The accompanying drawings, which are incorporated in and constitute a part of this specification, illustrate embodiments consistent with the present disclosure and together with the description, serve to explain the principles of the disclosure.

In order to more clearly illustrate the embodiments or technical solutions in the prior art of the present disclosure, the drawings used in the description of the embodiments or prior art will be briefly described below, and it is obvious for those skilled in the art that other drawings can be obtained according to the drawings without inventive exercise.

Fig. 1 is a flowchart of a video synthesis method provided by an embodiment of the present disclosure;

FIG. 2 is a schematic diagram illustrating a display of a user video stream provided by an embodiment of the present disclosure;

fig. 3 is a schematic diagram illustrating a display of a composite video stream provided by an embodiment of the present disclosure;

fig. 4 is a flowchart of another video composition method provided by the embodiments of the present disclosure;

fig. 5 is a flowchart of another video composition method provided by the embodiments of the present disclosure;

fig. 6 is a schematic structural diagram of a video synthesizing apparatus provided in an embodiment of the present disclosure;

fig. 7 is a schematic structural diagram of an electronic device provided in an embodiment of the present disclosure.

Detailed Description

Embodiments of the present disclosure will be described in more detail below with reference to the accompanying drawings.

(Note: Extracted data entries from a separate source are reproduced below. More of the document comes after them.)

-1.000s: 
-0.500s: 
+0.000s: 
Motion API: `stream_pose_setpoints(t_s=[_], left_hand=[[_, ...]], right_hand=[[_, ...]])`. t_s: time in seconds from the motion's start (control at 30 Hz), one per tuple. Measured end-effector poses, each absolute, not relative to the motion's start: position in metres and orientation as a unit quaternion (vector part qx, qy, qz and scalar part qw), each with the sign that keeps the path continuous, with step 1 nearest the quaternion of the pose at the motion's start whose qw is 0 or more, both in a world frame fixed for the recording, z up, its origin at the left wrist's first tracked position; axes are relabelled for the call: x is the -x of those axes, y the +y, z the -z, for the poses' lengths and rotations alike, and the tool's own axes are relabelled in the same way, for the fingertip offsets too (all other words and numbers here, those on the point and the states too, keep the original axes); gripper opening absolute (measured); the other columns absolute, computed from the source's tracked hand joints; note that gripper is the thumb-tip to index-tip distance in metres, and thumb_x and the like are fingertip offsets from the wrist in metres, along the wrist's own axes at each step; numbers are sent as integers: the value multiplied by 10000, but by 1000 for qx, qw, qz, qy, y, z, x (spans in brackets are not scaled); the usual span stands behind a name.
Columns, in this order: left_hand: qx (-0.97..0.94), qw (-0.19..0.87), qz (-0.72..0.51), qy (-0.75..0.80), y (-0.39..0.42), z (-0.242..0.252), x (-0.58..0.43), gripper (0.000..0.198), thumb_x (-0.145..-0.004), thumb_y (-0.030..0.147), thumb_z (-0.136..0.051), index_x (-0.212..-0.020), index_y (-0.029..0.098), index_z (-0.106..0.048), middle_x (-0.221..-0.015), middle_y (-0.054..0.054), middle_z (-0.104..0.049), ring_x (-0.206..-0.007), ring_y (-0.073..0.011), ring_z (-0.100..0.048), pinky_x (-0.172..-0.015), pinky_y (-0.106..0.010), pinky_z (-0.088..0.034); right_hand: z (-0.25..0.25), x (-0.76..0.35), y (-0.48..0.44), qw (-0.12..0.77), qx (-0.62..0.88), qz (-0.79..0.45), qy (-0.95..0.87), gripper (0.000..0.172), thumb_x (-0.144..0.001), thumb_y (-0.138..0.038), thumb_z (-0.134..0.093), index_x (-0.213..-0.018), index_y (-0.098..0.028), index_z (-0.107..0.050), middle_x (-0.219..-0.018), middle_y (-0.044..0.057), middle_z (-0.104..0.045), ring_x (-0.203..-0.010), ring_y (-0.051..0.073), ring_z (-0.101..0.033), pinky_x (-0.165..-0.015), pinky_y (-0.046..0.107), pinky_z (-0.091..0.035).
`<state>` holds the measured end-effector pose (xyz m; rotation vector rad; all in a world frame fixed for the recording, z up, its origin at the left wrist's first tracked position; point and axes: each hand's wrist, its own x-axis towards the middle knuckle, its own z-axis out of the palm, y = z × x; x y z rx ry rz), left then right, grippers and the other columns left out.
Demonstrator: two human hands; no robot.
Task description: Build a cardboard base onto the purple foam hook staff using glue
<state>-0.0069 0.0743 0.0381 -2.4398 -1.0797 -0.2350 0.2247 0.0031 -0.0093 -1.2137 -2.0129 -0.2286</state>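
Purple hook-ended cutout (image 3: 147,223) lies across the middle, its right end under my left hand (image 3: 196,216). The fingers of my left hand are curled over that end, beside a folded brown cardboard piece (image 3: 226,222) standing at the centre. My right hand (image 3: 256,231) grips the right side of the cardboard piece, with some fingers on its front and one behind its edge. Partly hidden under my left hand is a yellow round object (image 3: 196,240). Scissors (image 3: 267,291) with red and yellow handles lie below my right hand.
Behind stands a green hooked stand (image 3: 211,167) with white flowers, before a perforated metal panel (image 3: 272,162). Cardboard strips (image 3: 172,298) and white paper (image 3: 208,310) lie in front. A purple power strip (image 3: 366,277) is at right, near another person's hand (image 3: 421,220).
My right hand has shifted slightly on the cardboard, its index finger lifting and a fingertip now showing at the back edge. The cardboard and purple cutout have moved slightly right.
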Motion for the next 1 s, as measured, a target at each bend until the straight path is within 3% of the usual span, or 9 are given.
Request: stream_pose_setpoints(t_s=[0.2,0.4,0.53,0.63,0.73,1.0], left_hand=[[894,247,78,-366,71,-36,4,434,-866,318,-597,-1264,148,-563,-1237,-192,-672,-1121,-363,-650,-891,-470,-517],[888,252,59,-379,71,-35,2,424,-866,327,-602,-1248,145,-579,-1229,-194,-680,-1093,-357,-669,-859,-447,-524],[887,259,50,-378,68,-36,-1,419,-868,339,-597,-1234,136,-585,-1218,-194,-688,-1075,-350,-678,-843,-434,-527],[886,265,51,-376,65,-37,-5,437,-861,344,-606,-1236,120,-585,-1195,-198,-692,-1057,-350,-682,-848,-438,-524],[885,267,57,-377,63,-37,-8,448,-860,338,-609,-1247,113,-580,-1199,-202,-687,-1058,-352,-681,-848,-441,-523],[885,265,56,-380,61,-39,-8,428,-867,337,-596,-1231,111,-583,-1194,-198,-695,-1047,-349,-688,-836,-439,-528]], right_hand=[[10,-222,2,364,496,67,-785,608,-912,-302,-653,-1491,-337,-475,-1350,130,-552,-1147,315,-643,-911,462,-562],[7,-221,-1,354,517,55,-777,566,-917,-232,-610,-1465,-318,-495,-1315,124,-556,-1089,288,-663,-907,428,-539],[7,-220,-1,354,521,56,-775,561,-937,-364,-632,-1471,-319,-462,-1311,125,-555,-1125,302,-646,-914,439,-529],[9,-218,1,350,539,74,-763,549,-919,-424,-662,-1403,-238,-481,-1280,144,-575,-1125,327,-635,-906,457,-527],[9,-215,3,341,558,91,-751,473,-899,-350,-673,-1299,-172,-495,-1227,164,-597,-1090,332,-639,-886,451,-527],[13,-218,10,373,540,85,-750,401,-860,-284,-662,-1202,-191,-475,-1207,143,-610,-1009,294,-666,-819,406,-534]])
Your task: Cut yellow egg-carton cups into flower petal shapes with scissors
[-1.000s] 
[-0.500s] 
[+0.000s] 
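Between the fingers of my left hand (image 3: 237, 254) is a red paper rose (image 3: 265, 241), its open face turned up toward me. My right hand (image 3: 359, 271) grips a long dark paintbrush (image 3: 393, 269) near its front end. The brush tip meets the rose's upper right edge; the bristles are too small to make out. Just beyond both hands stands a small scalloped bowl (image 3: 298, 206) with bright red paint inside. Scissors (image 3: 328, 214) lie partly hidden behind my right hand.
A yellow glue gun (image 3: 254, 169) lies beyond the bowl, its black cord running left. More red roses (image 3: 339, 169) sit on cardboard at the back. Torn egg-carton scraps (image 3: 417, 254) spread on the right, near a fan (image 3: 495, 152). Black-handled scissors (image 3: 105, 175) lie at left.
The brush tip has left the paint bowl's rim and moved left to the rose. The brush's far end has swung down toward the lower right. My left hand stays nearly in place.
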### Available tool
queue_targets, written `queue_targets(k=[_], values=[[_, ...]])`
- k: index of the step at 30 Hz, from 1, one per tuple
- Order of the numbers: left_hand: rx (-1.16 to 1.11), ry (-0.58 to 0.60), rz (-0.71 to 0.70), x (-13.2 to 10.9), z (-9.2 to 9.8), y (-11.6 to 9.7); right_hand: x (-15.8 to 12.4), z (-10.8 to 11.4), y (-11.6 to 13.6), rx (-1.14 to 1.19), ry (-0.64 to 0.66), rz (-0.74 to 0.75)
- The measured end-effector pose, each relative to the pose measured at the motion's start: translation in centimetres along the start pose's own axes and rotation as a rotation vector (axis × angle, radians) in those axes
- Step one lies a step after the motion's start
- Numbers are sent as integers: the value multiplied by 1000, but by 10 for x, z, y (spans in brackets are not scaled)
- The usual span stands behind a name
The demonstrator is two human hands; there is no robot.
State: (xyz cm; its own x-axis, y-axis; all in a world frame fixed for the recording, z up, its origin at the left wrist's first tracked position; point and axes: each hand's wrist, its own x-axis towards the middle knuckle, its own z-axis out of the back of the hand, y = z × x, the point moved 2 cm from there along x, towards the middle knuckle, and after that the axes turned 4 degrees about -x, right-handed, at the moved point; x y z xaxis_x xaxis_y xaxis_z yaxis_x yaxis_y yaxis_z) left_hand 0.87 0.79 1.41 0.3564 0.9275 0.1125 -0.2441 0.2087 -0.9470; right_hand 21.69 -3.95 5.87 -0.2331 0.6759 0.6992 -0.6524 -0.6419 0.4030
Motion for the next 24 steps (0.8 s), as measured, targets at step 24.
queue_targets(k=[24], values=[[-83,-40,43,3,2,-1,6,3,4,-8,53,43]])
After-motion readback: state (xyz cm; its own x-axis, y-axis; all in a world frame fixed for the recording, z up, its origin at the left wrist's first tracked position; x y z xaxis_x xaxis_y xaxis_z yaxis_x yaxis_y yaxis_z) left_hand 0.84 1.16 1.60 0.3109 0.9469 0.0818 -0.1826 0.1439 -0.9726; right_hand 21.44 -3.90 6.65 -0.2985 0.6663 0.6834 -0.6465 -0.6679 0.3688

While certain embodiments of the present disclosure are shown in the drawings, it is to be understood that the present disclosure may be embodied in various forms and should not be construed as limited to the embodiments set forth herein, but rather are provided for a more thorough and complete understanding of the present disclosure. It should be understood that the drawings and the embodiments of the disclosure are for illustration purposes only and are not intended to limit the scope of the disclosure.

It should be understood that the various steps recited in the method embodiments of the present disclosure may be performed in a different order, and/or performed in parallel. Moreover, method embodiments may include additional steps and/or omit performing the illustrated steps. The scope of the present disclosure is not limited in this respect.

The term "include" and variations thereof as used herein are open-ended, i.e., "including but not limited to". The term "based on" is "based, at least in part, on". The term "one embodiment" means "at least one embodiment"; the term "another embodiment" means "at least one additional embodiment"; the term "some embodiments" means "at least some embodiments". Relevant definitions for other terms will be given in the following description. It should be noted that the terms "first", "second", and the like in the present disclosure are only used for distinguishing different devices, modules or units, and are not used for limiting the order or interdependence relationship of the functions performed by the devices, modules or units.

It is noted that references to "a", "an", and "the" modifications in this disclosure are intended to be illustrative rather than limiting, and that those skilled in the art will recognize that "one or more" may be used unless the context clearly dictates otherwise.

The names of messages or information exchanged between devices in the embodiments of the present disclosure are for illustrative purposes only, and are not intended to limit the scope of the messages or information.

The video synthesis method provided by the embodiment of the disclosure is mainly applicable to the situation of video synthesis of a user video stream acquired by a camera of a user terminal and a scene video stream corresponding to a virtual scene. In some embodiments, the video synthesis method can be applied to fusion of a real camera picture of a user and special-effect audio and video contents to generate a synthesized special-effect video in a theme scene of a short video. In other embodiments, the video synthesis method may be applied to seamlessly merge real camera pictures of users into virtual scenes of corresponding topics under an educational topic, a game topic, or a live-air topic, and generate a synthetic video (e.g., a playback video containing user pictures) under the corresponding topic.

The video synthesis method provided by the embodiment of the present disclosure may be executed by a video synthesis apparatus, where the apparatus may be implemented in a software and/or hardware manner, and the apparatus may be integrated in an electronic device corresponding to a server, for example, a notebook computer, a desktop computer, a server, or a server cluster.

Fig. 1 is a flowchart of a video synthesis method provided in an embodiment of the present disclosure. Referring to fig. 1, the video synthesis method specifically includes:

and S110, receiving the video stream of the user.

The user video stream is a video stream obtained by shooting through a camera of the user terminal.

Specifically, according to the above description, the video composition in the embodiment of the present disclosure is to fuse a real picture acquired by a camera of a user terminal and a scene picture corresponding to a virtual scene. Therefore, the server receives the user video stream transmitted by the user terminal.

In some embodiments, S110 comprises: a user video stream is received from a user terminal over a real-time communication transport protocol.

Specifically, in the related art, a user video stream is transmitted from a user terminal to a server according to a Transmission Control Protocol (TCP). However, the data volume of the user video stream is relatively large, and the TCP transmission protocol needs to perform three-way handshake, which easily causes the problems of transmission delay and frame loss. Therefore, in this embodiment, a Real-time communication (RTC) protocol is used to transmit the user video stream. The reason is that the RTC transmission protocol carries redundant fields, which can be used to accurately determine whether packet loss exists, and UDP transmission on the link is unidirectional transmission, and three-way handshaking is not required, so that the transmission protocol has a low requirement on the network, and thus transmission of the user video stream has a very strong weak network resistance, network delay of user video stream transmission is reduced, and the problem of frame loss is avoided to a certain extent.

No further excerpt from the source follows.